**What to do:** Please work out how many lines in the data below contain "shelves", and reply with that number alone.

**Information:**
=== Begin Enclosure ===
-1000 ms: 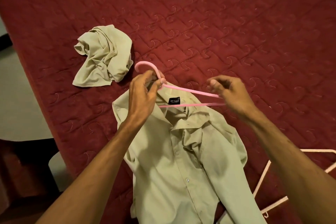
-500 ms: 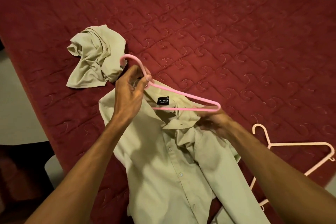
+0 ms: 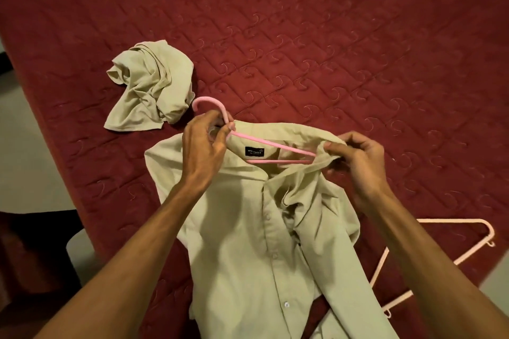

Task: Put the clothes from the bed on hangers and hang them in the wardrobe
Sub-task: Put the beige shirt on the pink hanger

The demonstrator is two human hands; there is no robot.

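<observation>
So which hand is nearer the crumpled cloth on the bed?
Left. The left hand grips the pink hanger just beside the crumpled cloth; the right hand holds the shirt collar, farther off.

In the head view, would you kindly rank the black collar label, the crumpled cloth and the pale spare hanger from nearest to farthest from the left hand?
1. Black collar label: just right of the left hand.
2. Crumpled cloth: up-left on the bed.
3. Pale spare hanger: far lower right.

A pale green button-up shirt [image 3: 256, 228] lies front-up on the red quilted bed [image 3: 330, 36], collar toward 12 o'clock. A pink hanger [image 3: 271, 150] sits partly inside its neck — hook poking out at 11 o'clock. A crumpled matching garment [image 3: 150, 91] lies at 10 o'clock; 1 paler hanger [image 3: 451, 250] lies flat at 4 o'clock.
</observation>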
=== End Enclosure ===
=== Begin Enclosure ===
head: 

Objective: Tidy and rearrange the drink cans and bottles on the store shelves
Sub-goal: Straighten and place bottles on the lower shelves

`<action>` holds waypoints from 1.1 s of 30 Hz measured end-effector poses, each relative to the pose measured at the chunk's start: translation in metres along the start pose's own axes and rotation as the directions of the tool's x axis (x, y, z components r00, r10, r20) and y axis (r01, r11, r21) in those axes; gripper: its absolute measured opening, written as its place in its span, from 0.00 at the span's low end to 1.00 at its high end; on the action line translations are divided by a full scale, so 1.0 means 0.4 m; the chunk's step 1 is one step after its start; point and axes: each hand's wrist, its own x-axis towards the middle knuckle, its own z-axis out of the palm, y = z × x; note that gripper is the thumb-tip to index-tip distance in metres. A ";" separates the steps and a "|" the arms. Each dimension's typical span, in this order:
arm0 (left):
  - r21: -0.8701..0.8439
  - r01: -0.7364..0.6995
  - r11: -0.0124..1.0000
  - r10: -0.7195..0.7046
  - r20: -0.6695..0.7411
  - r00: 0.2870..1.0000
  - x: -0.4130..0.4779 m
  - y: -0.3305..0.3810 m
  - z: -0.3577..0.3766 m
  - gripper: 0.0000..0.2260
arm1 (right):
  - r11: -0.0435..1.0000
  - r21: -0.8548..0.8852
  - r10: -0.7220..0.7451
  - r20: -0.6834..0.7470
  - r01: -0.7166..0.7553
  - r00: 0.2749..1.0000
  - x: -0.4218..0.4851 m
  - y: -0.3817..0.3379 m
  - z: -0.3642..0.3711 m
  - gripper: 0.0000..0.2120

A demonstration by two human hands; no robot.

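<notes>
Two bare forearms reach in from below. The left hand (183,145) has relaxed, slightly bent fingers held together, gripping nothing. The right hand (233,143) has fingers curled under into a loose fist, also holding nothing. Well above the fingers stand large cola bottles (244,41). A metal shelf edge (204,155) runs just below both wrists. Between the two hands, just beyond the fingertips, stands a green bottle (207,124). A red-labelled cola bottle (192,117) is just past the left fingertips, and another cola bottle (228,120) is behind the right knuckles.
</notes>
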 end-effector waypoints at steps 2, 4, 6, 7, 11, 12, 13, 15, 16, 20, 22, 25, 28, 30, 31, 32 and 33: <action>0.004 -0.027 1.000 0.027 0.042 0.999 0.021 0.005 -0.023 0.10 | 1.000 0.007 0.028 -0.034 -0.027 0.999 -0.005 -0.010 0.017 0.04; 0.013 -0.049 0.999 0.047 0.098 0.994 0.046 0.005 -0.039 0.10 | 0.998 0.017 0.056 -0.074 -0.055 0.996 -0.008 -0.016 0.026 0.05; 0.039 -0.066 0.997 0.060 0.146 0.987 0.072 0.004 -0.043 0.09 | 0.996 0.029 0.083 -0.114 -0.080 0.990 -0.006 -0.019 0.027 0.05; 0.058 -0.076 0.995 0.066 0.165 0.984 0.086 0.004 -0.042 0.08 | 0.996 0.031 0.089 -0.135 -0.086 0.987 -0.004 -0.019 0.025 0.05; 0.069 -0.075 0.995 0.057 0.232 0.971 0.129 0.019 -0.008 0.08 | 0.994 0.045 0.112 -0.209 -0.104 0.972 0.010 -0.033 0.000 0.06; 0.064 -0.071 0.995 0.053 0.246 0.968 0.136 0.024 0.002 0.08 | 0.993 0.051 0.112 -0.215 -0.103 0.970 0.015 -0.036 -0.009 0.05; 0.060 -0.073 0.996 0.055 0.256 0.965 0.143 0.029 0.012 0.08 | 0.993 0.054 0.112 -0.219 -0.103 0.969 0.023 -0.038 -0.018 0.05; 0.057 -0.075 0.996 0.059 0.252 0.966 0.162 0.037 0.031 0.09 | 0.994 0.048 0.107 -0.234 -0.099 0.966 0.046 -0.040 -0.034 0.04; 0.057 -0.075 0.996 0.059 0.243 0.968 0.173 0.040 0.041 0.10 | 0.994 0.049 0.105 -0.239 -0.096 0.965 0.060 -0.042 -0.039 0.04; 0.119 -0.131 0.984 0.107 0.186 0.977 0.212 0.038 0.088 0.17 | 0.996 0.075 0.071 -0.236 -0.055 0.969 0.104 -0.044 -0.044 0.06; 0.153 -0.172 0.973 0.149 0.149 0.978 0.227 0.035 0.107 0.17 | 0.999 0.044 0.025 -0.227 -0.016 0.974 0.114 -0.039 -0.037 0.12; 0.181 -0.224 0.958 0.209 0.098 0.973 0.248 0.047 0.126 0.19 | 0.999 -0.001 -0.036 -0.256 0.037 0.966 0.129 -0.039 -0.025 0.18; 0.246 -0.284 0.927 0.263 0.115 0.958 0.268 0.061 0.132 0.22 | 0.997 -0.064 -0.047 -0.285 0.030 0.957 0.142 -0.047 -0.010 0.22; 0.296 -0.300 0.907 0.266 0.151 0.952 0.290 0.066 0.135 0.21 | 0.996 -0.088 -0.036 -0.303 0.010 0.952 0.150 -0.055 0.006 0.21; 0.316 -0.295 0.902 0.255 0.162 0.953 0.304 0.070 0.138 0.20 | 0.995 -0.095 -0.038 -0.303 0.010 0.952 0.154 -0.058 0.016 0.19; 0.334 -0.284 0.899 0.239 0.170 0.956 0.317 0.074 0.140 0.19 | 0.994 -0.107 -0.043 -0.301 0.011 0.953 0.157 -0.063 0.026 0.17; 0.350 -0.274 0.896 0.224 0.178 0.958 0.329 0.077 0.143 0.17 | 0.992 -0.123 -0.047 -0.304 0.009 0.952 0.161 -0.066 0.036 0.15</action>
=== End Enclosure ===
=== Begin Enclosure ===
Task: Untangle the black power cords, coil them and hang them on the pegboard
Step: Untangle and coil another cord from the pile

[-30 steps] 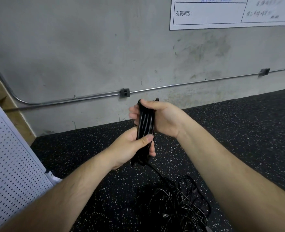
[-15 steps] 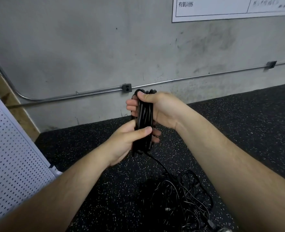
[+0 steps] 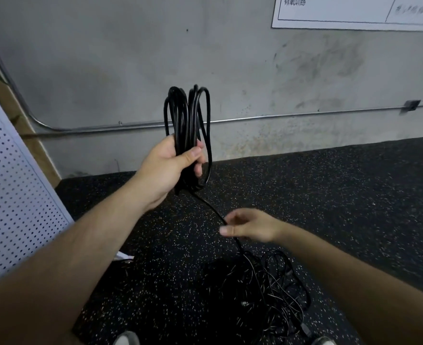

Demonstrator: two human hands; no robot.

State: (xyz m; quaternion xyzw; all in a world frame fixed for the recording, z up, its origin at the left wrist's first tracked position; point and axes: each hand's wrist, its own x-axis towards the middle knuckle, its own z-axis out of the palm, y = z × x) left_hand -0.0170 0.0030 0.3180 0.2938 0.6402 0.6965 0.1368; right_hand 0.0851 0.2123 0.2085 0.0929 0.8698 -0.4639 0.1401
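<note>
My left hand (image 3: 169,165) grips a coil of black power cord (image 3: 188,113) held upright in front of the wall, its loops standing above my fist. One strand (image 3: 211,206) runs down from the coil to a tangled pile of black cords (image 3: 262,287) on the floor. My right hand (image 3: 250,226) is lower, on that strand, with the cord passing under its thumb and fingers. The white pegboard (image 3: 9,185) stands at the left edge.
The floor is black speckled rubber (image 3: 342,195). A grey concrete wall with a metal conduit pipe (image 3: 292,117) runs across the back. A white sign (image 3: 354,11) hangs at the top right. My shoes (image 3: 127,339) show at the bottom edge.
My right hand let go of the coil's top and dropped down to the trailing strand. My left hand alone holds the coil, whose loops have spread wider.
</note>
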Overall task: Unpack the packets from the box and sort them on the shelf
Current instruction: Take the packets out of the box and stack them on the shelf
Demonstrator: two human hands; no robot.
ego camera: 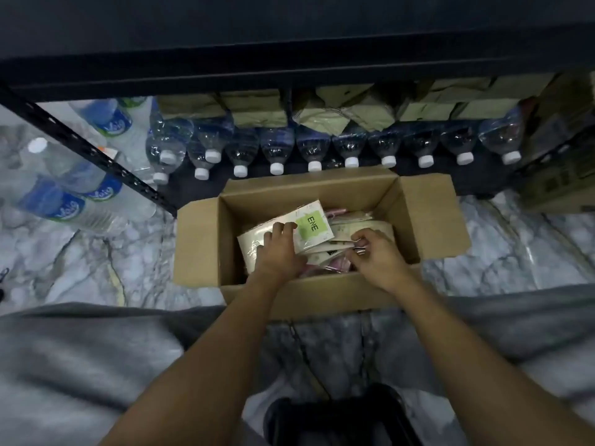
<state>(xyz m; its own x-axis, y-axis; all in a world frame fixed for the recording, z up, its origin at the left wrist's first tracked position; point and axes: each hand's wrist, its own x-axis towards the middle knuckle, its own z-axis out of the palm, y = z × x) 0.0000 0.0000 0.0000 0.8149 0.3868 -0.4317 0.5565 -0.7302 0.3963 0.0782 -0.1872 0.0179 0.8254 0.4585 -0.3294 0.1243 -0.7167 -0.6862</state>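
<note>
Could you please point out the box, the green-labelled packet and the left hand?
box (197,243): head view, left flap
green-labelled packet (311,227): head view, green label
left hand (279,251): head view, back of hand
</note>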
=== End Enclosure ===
**Output below:** 2